Le SNEP-FSU s’est opposé à la mise en place et à la généralisation des tests de condition physique (données déjà existantes, tests en décalage avec l’enseignement de l’EPS, orientation des tests sur le seul aspect santé, pilotage possible de notre discipline par des tests…).
Les résultats et l’analyse de ces tests publiés par la DEPP viennent corroborer les alertes que le SNEP-FSU avait émises il y a plusieurs années : baisse des capacités physiques, inégalités filles/garçons, inégalités liées au milieu social. Pourtant, les dernières mesures prises par l’État se sont faites en dehors de la seule discipline capable de répondre à ces enjeux : l’éducation physique et sportive.
À l’école primaire, le gouvernement a préféré renoncer à l’exigence d’apprentissages pérennes en annonçant 30 minutes d’Activité Physique Quotidienne plutôt que de s’assurer que tous·tes les élèves disposent des 3 heures hebdomadaires d’EPS inscrites dans les programmes. Les différents rapports (Cour des comptes, Inspection Générale) ont pourtant régulièrement établi que les élèves du primaire ne bénéficiaient que de 1h45 à 2h15 d’EPS par semaine au lieu des trois prévues : faute d’équipements, de formation et d’injonction au renforcement des mathématiques et du français. Dans le secondaire, alors que les horaires effectifs sont en deçà des horaires figurant dans les programmes, notamment faute d’installations sportives, le ministère a proposé un énième dispositif inopérant (2h de sport au collège), touchant très peu de jeunes, s’inscrivant en concurrence avec l’EPS et l’association sportive.
Alors que le gouvernement s’alarme de la baisse des capacités physiques chez les jeunes, il avait dans un premier temps décidé de supprimer le Pass’Sport pour les 6-13 ans et refuse toujours de l’ouvrir à l’UNSS, première fédération sportive scolaire.

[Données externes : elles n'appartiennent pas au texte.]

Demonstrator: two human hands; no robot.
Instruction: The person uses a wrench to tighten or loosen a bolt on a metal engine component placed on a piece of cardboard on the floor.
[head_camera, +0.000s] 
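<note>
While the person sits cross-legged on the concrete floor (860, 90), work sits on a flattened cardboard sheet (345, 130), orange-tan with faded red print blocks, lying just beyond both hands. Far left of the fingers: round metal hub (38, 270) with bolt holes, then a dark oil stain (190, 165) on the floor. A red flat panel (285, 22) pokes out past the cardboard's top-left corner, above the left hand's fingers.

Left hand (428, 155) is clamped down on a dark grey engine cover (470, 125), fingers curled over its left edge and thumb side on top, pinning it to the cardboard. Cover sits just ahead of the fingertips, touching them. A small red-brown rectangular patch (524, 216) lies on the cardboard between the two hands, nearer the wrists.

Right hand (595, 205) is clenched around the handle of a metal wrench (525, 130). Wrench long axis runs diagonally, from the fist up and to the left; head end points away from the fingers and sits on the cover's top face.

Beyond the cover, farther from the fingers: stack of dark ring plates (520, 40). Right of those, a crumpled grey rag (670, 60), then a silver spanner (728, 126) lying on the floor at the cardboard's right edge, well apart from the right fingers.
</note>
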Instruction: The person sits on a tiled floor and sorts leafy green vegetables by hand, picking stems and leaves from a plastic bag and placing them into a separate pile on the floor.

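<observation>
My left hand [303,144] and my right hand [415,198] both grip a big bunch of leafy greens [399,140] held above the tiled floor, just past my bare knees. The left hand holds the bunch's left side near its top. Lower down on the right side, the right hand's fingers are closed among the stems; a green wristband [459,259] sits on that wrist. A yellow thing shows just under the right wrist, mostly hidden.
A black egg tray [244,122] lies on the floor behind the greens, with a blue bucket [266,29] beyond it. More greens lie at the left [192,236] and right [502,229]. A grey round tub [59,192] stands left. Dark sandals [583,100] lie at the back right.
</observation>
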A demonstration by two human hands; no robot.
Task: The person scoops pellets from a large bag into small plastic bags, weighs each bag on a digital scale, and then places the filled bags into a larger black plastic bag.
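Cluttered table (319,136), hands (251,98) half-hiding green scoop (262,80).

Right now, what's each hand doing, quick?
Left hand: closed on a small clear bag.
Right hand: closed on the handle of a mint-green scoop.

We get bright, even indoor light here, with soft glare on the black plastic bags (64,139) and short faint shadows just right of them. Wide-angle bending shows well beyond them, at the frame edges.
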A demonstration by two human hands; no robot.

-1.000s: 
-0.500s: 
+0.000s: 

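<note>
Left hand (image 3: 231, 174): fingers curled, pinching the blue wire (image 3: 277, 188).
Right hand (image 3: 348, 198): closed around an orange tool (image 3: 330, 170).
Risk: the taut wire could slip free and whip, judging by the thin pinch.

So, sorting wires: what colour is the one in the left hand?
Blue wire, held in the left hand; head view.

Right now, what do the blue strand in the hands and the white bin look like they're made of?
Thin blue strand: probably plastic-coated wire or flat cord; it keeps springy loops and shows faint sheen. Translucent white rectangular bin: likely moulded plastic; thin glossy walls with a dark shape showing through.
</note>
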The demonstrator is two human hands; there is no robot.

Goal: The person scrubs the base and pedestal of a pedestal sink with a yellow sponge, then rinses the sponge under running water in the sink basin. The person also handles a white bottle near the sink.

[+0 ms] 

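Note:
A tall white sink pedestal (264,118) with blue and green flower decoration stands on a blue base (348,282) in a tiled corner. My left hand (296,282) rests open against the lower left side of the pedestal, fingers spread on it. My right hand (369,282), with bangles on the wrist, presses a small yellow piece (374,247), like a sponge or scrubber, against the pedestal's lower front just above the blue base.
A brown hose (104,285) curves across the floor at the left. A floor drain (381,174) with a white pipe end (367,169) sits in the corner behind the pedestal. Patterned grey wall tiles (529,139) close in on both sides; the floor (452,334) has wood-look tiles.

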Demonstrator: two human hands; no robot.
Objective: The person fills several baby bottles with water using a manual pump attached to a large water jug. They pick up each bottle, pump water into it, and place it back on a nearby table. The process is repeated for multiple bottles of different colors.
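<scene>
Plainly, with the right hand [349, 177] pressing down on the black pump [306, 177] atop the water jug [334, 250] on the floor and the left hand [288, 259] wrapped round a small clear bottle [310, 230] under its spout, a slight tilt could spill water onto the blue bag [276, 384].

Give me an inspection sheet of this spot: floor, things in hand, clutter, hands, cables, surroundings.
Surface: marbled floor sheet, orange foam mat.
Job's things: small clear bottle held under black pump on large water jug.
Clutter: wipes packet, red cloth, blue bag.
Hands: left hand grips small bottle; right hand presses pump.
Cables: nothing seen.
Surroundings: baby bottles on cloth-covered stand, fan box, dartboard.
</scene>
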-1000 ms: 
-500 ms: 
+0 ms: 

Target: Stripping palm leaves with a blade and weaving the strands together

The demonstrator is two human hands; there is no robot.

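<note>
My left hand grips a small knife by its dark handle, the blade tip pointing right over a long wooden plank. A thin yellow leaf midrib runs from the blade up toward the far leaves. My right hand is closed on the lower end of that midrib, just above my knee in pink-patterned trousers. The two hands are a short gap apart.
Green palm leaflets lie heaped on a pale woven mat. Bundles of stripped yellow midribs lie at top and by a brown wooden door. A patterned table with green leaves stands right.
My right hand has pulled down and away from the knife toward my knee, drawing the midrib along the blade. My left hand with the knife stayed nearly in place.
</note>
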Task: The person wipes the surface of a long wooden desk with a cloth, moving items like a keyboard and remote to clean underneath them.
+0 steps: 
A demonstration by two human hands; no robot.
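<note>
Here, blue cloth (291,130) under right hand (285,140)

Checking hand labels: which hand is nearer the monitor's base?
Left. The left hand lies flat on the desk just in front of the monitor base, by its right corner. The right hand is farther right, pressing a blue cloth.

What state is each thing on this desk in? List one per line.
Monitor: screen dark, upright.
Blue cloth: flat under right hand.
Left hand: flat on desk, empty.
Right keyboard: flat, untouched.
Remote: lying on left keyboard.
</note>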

Le SNEP-FSU met en garde contre la généralisation et le caractère obligatoire que pourraient prendre ces tests, leur conférant un rôle de pilotage de l’enseignement de l’EPS au primaire, et par la suite dans le secondaire, écartant la jeunesse de l’accès à la culture sportive par la pratique des APSA. Il porte la revendication de 4 heures d’EPS sur l’ensemble de la scolarité. Cette mesure, impliquant la pratique obligatoire d’activités physiques sportives et artistiques, est la seule à même de répondre aux différents enjeux concernant la jeunesse : accès à la culture sportive, contribution à la santé physique et mentale. Elle aura d’autant plus de sens lorsque des mesures concernant les politiques publiques du sport seront adoptées : plan pluriannuel de construction d’équipements sportifs, aide aux associations et clubs sportifs et à la prise de licence pour les jeunes.